[TASK TO COMPLETE]:
Look below for the line holding "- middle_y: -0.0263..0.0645" and the line holding "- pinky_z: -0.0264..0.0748". Transcribe exactly those lines and all lines between them, nothing more.

[RECORDS PROVIDED]:

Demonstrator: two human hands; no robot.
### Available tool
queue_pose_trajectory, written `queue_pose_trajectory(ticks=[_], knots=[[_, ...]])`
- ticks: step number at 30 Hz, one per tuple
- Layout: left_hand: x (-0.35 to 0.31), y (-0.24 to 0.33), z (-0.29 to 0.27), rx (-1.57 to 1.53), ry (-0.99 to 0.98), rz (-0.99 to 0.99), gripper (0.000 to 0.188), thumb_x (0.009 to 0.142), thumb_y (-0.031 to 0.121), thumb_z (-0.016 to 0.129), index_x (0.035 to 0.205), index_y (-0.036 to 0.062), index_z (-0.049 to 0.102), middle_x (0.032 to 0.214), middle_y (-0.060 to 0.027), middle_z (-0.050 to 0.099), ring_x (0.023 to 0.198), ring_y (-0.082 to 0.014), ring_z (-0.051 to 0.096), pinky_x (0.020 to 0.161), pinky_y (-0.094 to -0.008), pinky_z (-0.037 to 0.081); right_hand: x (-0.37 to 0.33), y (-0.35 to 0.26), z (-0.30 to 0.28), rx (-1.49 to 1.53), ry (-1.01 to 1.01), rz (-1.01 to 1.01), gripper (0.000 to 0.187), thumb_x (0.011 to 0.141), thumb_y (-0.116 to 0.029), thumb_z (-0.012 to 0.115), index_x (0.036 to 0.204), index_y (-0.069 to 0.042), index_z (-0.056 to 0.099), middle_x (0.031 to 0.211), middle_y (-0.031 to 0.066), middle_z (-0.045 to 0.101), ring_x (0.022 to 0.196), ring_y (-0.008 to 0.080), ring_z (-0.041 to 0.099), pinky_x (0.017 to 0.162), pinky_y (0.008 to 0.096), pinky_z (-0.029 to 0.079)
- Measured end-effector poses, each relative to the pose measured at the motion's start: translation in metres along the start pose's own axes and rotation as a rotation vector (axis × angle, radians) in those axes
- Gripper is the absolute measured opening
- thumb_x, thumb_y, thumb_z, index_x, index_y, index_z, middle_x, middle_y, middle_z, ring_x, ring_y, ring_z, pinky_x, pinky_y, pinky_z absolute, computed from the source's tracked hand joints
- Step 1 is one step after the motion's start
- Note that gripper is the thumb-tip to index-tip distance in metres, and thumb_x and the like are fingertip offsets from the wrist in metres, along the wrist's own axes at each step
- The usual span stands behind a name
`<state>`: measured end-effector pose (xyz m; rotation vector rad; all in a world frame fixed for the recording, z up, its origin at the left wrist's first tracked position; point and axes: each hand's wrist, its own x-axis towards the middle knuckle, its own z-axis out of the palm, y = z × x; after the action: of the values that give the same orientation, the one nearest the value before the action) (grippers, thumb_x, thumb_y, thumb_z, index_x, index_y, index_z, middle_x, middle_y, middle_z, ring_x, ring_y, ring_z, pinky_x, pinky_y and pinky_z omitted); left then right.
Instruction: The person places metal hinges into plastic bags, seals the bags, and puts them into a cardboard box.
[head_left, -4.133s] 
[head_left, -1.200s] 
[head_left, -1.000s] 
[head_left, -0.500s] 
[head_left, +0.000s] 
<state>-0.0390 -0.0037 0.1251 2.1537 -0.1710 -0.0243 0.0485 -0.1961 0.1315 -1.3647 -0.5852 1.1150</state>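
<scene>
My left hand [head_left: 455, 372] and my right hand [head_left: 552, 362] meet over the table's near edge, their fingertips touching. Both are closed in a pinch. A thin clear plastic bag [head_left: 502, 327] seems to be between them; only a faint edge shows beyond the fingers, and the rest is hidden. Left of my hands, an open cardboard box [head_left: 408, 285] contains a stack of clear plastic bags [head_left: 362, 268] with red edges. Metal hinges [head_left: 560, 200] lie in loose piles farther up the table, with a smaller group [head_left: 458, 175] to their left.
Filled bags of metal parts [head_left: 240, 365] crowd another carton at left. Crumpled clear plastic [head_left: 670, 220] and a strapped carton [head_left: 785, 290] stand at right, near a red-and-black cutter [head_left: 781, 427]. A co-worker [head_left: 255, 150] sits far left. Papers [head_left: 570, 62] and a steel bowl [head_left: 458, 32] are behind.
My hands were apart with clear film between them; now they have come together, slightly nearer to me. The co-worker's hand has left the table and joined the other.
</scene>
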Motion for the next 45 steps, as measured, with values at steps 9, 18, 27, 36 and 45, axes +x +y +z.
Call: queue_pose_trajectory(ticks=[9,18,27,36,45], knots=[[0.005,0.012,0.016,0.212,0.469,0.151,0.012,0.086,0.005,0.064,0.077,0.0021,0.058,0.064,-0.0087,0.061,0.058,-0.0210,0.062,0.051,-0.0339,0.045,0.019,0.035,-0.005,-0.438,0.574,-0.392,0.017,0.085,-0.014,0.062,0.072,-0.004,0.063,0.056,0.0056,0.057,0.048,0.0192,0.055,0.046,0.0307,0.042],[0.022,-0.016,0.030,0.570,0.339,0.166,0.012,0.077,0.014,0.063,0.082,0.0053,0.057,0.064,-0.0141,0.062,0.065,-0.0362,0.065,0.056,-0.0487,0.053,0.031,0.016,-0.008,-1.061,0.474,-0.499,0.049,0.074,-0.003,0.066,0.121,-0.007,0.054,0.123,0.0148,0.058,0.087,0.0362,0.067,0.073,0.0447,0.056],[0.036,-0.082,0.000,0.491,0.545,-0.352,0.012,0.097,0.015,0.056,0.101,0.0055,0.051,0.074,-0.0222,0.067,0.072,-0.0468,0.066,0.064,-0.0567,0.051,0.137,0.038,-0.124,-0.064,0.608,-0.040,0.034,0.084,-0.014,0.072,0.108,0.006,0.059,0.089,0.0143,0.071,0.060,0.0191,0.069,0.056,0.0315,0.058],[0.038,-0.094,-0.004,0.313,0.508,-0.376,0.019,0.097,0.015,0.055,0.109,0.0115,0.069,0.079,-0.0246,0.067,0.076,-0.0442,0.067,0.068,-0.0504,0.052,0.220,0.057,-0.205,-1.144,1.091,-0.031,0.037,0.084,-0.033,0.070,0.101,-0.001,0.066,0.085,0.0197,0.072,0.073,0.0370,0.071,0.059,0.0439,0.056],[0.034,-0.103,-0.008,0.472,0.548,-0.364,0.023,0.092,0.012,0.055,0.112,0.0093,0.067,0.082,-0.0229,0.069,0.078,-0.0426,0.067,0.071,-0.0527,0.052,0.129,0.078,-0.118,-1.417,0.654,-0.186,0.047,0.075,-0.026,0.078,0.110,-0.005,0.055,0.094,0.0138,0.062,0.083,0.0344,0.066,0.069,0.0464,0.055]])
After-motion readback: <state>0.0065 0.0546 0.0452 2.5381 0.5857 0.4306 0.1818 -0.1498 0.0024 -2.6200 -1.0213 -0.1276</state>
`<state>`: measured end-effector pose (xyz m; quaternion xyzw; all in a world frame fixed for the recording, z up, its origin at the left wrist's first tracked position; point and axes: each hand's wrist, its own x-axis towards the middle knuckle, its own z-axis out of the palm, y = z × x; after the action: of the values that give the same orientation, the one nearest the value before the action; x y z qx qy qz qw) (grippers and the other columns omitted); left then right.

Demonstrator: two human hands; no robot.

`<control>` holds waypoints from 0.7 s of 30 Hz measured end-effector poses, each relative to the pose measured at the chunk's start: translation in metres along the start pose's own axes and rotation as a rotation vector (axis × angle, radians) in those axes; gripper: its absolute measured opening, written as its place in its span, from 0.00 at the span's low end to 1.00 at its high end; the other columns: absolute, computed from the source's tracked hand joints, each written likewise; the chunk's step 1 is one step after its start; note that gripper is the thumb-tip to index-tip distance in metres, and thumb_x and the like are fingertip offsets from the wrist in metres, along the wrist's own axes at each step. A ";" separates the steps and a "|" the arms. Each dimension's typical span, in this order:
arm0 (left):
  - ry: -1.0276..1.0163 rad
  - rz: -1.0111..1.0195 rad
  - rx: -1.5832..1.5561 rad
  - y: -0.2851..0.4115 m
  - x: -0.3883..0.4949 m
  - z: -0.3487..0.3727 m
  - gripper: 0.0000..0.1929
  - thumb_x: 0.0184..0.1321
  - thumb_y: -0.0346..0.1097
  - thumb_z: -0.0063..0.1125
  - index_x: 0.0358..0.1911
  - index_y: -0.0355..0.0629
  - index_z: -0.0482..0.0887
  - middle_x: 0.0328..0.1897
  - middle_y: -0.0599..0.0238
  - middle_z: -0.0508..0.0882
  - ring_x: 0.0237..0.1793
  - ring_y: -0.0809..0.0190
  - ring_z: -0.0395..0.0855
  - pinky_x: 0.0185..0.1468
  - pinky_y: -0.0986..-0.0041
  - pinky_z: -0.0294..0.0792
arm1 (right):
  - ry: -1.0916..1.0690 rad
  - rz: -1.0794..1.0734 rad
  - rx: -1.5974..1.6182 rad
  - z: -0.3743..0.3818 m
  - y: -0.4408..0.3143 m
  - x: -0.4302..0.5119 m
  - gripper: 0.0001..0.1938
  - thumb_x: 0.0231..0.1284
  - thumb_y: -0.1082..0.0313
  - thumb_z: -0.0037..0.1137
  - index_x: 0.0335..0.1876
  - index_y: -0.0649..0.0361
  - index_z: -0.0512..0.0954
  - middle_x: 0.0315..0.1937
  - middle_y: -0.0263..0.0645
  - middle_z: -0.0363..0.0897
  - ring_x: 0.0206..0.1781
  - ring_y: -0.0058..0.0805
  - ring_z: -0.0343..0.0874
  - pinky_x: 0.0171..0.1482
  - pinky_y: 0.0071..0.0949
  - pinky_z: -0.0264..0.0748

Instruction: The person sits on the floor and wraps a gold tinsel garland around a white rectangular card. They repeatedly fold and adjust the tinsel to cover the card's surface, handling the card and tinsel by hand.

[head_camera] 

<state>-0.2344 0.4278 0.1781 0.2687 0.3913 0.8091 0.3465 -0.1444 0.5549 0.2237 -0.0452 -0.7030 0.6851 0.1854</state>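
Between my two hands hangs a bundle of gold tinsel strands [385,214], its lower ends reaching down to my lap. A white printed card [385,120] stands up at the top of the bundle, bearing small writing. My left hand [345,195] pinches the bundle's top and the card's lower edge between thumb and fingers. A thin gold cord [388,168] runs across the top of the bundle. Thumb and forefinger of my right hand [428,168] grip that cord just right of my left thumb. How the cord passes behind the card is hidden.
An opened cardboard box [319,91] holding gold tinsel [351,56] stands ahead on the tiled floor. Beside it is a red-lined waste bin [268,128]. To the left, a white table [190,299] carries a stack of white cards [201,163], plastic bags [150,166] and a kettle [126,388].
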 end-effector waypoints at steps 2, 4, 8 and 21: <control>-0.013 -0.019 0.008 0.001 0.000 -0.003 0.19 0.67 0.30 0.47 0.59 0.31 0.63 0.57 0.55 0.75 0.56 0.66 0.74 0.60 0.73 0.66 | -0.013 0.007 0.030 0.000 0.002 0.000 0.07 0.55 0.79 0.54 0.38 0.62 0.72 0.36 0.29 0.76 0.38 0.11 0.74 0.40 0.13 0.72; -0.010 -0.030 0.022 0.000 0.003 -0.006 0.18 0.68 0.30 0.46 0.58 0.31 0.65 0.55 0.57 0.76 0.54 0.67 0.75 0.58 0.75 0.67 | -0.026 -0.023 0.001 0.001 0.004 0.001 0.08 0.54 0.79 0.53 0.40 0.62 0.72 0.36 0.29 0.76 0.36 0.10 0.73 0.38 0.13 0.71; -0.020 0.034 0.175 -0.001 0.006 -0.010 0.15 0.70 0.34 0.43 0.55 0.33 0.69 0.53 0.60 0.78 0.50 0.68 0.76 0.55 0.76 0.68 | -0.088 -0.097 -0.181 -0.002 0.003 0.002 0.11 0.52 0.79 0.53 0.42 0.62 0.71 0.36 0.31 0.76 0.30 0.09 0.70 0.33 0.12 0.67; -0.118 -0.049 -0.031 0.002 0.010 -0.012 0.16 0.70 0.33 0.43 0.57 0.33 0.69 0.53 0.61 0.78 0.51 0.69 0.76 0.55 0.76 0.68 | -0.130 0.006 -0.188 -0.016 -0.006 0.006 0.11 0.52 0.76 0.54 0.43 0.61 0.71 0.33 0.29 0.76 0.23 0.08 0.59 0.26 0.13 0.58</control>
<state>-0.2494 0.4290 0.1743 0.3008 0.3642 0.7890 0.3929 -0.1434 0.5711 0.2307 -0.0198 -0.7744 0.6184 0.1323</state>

[SOLUTION FOR THIS EXERCISE]:
  - middle_y: -0.0263..0.0645
  - middle_z: -0.0363..0.0897
  - ring_x: 0.0206..0.1781
  - ring_y: -0.0058..0.0805
  - ring_z: -0.0343..0.0874
  - pinky_x: 0.0171..0.1482
  - pinky_y: 0.0071..0.0949
  - pinky_z: -0.0264..0.0748

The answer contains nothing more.